El cadáver y los gusanos

JUAN MANUEL DE PRADA





DESDE que confesara que había escamoteado al fisco su herencia andorrana, Jordi Pujol se ha convertido, a los ojos del vulgo, en aquel «ladrón de las tres manos» al que se refería Quevedo para retratar a los catalanes, «que para robar en las iglesias, hincado de rodillas, juntaba con la izquierda otra de palo y en tanto que viéndole puestas las dos manos le juzgaban devoto, robaba con la derecha». Esta definitiva conversión, a los ojos del vulgo, del molt honorable en el «ladrón de las tres manos» nos ha permitido, además, confirmar la vileza e hipocresía de la naturaleza humana, contemplando los pucheritos de decepción y los mohínes de ofendido pasmo de otros gerifaltes nacionalistas, que se hacían los sorprendidos por la noticia, como si les acabasen de revelar que Jordi Pujol acaudilla una junta de bandoleros.

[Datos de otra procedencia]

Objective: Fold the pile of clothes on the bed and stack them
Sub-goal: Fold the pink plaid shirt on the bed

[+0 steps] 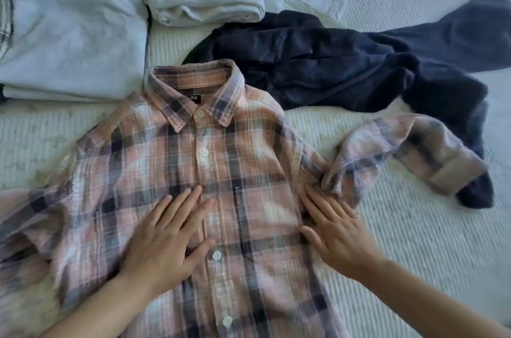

En Cataluña siempre hubo una muy ilustre tradición de bandolerismo que fue celebrada por los maestros de nuestro Siglo de Oro: Vélez de Guevara cantó a Juan de Serrallonga, Lope de Vega a Antonio Roca y Cervantes a aquel caballeroso y caritativo Roque Guinart, que se deshizo en gentilezas con don Quijote: «No estéis tan triste, buen hombre, porque no habéis caído en las manos de algún cruel Osiris, sino en las de Roque Guinart, que tienen más de compasivas que de rigurosas». Pero, del mismo modo que ya no quedan escritores como Cervantes, tampoco quedan bandoleros magnánimos y de manos compasivas como Roque Guinart, sino que son todos crueles y de manos rapaces, como hijos que son del fermento partitocrático; y, en Cataluña, este bandolerismo partitocrático alcanza cotas de crueldad aún mayores, en volandas del McGuffin nacionalista.
Nuestros lectores ya saben lo que es un McGuffin en la jerga hitchcockiana: un reclamo muy vistoso que se tiende a los necios, para mantenerlos entretenidos, mientras uno se dedica a lo que le interesa, que en el caso de Hitchcock era perseguir rubias. El pujolismo, menos interesado en perseguir rubias que Hitchcock, se ha dedicado a abrir cuentas en Andorra o Suiza, mientras arrojaba a sus adeptos el McGuffin de la independencia (con su aderezo socarrón de consignas al estilo de «Espanya ens roba»), para que se entretuvieran mordisqueándolo, como gozquecillos en disputa de un hueso. Cuando se habla de corrupción en las tertulietas, siempre aparece un ingenuo (o malvado) que advierte que «conductas aisladas» no pueden servir como coartada para «demonizar a la clase política»; pero el caso catalán nos demuestra que los partidos son juntas de bandoleros más crueles que Osiris que, a la vez que se lo llevan crudo, enviscan a sus adeptos con McGuffins quiméricos, hasta convertirlos en jenízaros fanáticos. La caída en desgracia de Jordi Pujol por la minucia de su herencia andorrana nos recuerda la caída en desgracia de Al Capone, enchironado por la minucia de unos impagos al fisco; pero tal vez sirva para que algunos jenízaros del nacionalismo se caigan del guindo.
Decía Roque Guinart, tratando de dignificar su trabajo, que «el abad de lo que canta yanta»; refrán que muy cínicamente podría repetir el pujolismo, que lleva muchas décadas yantando opíparamente de cantar el mismo sonsonete separatista, hasta dejar a Cataluña convertida en un cadáver agusanado. Y, hablando de gusanos, ya que empezábamos con Quevedo acabaremos también con él, recordando aquella sentencia de La Hora de todos y la Fortuna con seso, que a Cataluña (como a España) le viene pintiparada: «No se queje el cadáver de los gusanos que le comen, porque él los cría; cada uno mire que no se corrompa, porque será padre de sus gusanos».